• Biweekly Engineering
  • Posts
  • Evaluation of ML Feature Store at DoorDash - Biweekly Engineering - Episode 15

Evaluation of ML Feature Store at DoorDash - Biweekly Engineering - Episode 15

How DoorDash built its ML feature store - Anti-Patterns in system development

Hey hey dear subscribers! Welcome back to the 15th episode of Biweekly Engineering - your favourite newsletter that serves curated articles from numerous software engineering blogs out there in the wild.

Today, I have picked up stories for you from Expedia and DoorDash. Let’s go! đźš— 

Maria-Theresien-Platz in Vienna, Austria

Anti-patterns in backend systems

A wonderful post from Expedia Group Tech. The article discusses six anti-patterns commonly found in backend systems that are hurting your product. Let me summarise.

Anti-pattern 1 - The mixed domain

  • No clear boundaries between systems, APIs, and interfaces. For example, a pricing logic contains payment processing.

  • The code and the business logic is scattered across multiple domains or systems.

Anti-pattern 2 - Customer specific domains

  • Multiple teams having different customer segments develop the same systems to serve their customers. Example: separate pricing service for separate products like hotels or flights. There should be one pricing platform serving all different products.

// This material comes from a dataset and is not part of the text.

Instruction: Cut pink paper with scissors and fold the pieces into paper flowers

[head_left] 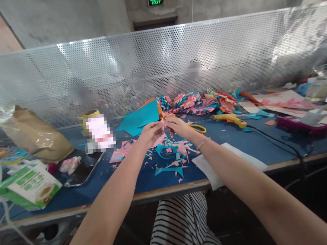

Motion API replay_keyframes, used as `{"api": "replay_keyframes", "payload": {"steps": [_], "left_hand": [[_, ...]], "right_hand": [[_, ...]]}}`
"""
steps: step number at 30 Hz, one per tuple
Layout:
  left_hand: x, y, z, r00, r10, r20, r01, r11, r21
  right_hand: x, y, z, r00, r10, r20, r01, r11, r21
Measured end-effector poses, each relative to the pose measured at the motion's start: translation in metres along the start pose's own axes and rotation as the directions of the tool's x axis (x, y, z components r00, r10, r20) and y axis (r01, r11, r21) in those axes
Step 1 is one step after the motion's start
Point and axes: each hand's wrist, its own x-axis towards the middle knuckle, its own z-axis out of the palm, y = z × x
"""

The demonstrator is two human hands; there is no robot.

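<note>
Between my fingertips is a small pink paper piece [163,124], pointed at the top. My left hand [150,133] pinches it from the left, and my right hand [177,126] closes on its other side. Below them lies a heap of pink and blue paper scraps [176,150]. Just right of my right hand show the yellow handles of scissors [199,128]; their blades are hidden. Behind my left hand is a large blue paper sheet [140,116]. Bunched paper flowers [188,101] in pink, blue and red sit beyond my hands.
A yellow glue gun [230,120] with a black cord lies to the right, before a purple tool [303,125]. Left are a phone [85,169], a green and white packet [29,186] and a brown bag [37,135]. A perforated metal screen [159,63] stands behind the table.
</note>
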Motion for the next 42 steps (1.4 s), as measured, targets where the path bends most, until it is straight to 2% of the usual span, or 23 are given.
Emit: {"api": "replay_keyframes", "payload": {"steps": [6, 10, 14, 19, 23, 26, 33, 37, 42], "left_hand": [[-0.0009, 0.0012, -0.0002, 1.0, 0.011, 0.009, -0.011, 1.0, -0.005], [-0.0011, 0.0018, -0.0005, 1.0, 0.028, 0.006, -0.028, 1.0, 0.005], [0.0002, 0.0012, -0.0013, 0.998, 0.055, 0.026, -0.056, 0.998, 0.042], [0.0021, -0.0002, -0.0027, 0.994, 0.108, 0.01, -0.108, 0.992, 0.068], [0.0019, -0.0007, -0.0032, 0.992, 0.125, -0.023, -0.123, 0.989, 0.085], [0.0002, -0.0003, -0.0021, 0.994, 0.113, -0.006, -0.112, 0.991, 0.067], [-0.0031, 0.0036, 0.0027, 0.998, 0.069, -0.007, -0.069, 0.997, 0.039], [-0.0035, 0.0056, 0.0042, 0.996, 0.086, -0.01, -0.086, 0.996, -0.008], [-0.003, 0.0046, 0.0044, 0.996, 0.084, -0.032, -0.085, 0.996, -0.007]], "right_hand": [[-0.0011, -0.0034, 0.0009, 1.0, 0.026, -0.008, -0.026, 0.998, -0.056], [-0.0002, -0.0028, 0.0008, 0.996, 0.059, -0.072, -0.068, 0.99, -0.124], [0.0008, -0.0023, -0.0001, 0.988, 0.03, -0.154, -0.058, 0.981, -0.185], [0.0012, -0.0033, -0.0002, 0.98, 0.022, -0.198, -0.057, 0.983, -0.173], [0.0013, -0.0004, 0.0, 0.99, 0.055, -0.13, -0.065, 0.995, -0.076], [0.0011, 0.0018, 0.0001, 0.995, 0.066, -0.068, -0.068, 0.997, -0.025], [0.0016, 0.0038, 0.0012, 0.997, 0.054, -0.051, -0.05, 0.996, 0.069], [0.0011, 0.0023, 0.0004, 0.998, 0.049, -0.049, -0.047, 0.998, 0.044], [0.0008, 0.0006, 0.0002, 0.997, 0.05, -0.062, -0.055, 0.994, -0.091]]}}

  • A lot of code and design duplication in the overall system.

Anti-pattern 3 - Mixing user experience and domain logic

  • In this anti-pattern, different frontend clients end up having different set of features. As a result, a mix of frontend and backend logic exists in the system.

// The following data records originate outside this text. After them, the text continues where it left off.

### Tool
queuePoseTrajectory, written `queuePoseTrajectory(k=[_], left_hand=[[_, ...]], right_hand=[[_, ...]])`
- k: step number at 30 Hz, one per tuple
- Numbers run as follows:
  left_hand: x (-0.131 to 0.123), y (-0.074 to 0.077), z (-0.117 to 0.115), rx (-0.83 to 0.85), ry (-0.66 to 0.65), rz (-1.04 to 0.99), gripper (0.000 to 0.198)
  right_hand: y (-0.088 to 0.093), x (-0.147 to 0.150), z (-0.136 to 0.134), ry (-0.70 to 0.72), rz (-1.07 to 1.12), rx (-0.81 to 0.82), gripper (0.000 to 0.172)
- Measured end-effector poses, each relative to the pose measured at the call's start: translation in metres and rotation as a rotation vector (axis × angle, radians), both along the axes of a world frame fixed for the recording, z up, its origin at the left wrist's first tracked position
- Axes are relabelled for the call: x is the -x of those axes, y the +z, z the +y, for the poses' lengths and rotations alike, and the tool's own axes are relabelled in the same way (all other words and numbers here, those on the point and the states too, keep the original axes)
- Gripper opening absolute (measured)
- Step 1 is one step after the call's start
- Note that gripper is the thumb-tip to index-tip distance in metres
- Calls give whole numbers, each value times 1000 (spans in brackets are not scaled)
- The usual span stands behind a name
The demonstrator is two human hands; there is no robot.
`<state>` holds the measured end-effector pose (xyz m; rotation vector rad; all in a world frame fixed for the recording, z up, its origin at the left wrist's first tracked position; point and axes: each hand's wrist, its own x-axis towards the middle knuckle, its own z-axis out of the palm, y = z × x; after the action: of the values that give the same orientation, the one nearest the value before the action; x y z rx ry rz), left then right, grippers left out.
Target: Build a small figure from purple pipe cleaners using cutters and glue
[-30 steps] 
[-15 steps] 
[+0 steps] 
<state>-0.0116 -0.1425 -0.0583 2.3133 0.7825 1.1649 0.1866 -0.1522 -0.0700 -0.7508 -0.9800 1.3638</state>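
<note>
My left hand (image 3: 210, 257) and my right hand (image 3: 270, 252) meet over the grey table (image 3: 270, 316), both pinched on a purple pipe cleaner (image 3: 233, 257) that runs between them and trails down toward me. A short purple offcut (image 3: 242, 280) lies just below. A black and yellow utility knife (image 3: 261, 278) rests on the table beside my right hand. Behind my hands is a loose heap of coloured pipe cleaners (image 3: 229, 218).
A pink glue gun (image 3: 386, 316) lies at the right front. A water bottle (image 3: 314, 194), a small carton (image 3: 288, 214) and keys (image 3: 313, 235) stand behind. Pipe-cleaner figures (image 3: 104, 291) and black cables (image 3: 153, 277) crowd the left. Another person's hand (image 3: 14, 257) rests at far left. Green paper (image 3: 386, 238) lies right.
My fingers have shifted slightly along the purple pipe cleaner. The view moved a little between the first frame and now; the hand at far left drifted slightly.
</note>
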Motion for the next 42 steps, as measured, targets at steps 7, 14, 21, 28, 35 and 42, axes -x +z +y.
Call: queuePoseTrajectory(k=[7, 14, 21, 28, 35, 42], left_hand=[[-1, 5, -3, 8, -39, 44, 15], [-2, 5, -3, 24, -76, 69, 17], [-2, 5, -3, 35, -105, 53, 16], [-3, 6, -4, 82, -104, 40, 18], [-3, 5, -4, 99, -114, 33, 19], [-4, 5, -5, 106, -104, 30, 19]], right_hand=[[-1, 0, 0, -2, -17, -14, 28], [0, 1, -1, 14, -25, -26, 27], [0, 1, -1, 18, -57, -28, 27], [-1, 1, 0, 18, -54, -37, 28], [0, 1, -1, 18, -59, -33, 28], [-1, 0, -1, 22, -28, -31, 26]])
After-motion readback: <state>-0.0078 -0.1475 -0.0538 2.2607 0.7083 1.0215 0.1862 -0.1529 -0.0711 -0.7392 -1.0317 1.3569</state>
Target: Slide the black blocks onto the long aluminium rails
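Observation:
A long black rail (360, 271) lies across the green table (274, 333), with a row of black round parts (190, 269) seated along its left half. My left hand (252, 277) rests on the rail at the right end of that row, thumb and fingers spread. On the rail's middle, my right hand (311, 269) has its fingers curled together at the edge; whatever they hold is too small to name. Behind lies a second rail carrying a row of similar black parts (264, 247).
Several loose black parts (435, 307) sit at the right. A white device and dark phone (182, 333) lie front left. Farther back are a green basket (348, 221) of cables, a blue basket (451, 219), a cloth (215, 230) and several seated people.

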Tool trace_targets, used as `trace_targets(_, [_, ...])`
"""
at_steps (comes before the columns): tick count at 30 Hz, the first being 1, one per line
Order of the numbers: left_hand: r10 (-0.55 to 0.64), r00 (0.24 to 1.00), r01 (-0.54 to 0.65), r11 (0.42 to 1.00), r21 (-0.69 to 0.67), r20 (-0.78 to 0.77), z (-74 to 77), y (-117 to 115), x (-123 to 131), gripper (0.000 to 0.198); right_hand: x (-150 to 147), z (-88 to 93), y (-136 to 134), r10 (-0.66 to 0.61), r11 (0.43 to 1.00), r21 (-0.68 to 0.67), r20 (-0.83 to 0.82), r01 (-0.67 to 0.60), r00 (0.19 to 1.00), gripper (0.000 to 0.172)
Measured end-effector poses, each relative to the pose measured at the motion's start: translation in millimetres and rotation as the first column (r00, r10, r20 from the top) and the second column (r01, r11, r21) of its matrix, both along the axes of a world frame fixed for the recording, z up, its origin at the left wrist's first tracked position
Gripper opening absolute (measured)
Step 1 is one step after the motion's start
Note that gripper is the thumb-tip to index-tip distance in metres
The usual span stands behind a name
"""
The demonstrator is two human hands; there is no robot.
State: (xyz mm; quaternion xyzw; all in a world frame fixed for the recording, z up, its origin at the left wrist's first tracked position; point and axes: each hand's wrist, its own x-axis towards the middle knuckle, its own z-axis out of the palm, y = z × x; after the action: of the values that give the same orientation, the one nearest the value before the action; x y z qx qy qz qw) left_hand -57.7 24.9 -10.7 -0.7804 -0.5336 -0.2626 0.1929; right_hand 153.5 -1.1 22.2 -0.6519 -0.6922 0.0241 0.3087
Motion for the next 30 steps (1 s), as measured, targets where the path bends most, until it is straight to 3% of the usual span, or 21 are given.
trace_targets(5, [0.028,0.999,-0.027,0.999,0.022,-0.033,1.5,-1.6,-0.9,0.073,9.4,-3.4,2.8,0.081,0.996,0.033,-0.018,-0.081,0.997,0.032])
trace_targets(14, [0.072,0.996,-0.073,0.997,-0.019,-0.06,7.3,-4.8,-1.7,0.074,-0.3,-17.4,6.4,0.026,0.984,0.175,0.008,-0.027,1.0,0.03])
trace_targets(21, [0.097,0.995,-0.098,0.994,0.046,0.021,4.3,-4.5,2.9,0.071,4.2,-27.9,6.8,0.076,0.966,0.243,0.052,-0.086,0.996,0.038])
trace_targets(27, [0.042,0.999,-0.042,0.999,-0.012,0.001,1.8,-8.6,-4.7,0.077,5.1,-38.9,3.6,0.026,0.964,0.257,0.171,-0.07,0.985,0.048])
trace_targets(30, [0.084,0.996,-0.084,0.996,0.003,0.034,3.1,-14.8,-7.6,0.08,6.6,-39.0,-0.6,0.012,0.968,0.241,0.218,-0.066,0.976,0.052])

  • This anti-pattern is in fact pretty common to encounter. For instance, many times we see that some features are available in the website, but not in the app, or vice versa.

Anti-pattern 4 - Avoid extra and duplicative domains

  • Multiple systems are built that serve similar purpose which should be a single unified system.

  • This anti-pattern appears in cases when there is no clear ownership boundary, or as a result of mixing experience and domain logic. So this anti-pattern could be an outcome of the previous anti-patterns.

Anti-pattern 5 - Orphan domains

  • As the name suggests, orphan domains occur when there is no clear ownership of a system.

  • In this anti-pattern, logic can also get scattered into multiple systems.

Anti-pattern 6 - Non customer centric APIs

  • Failure to create APIs that are targeted at customers’ needs.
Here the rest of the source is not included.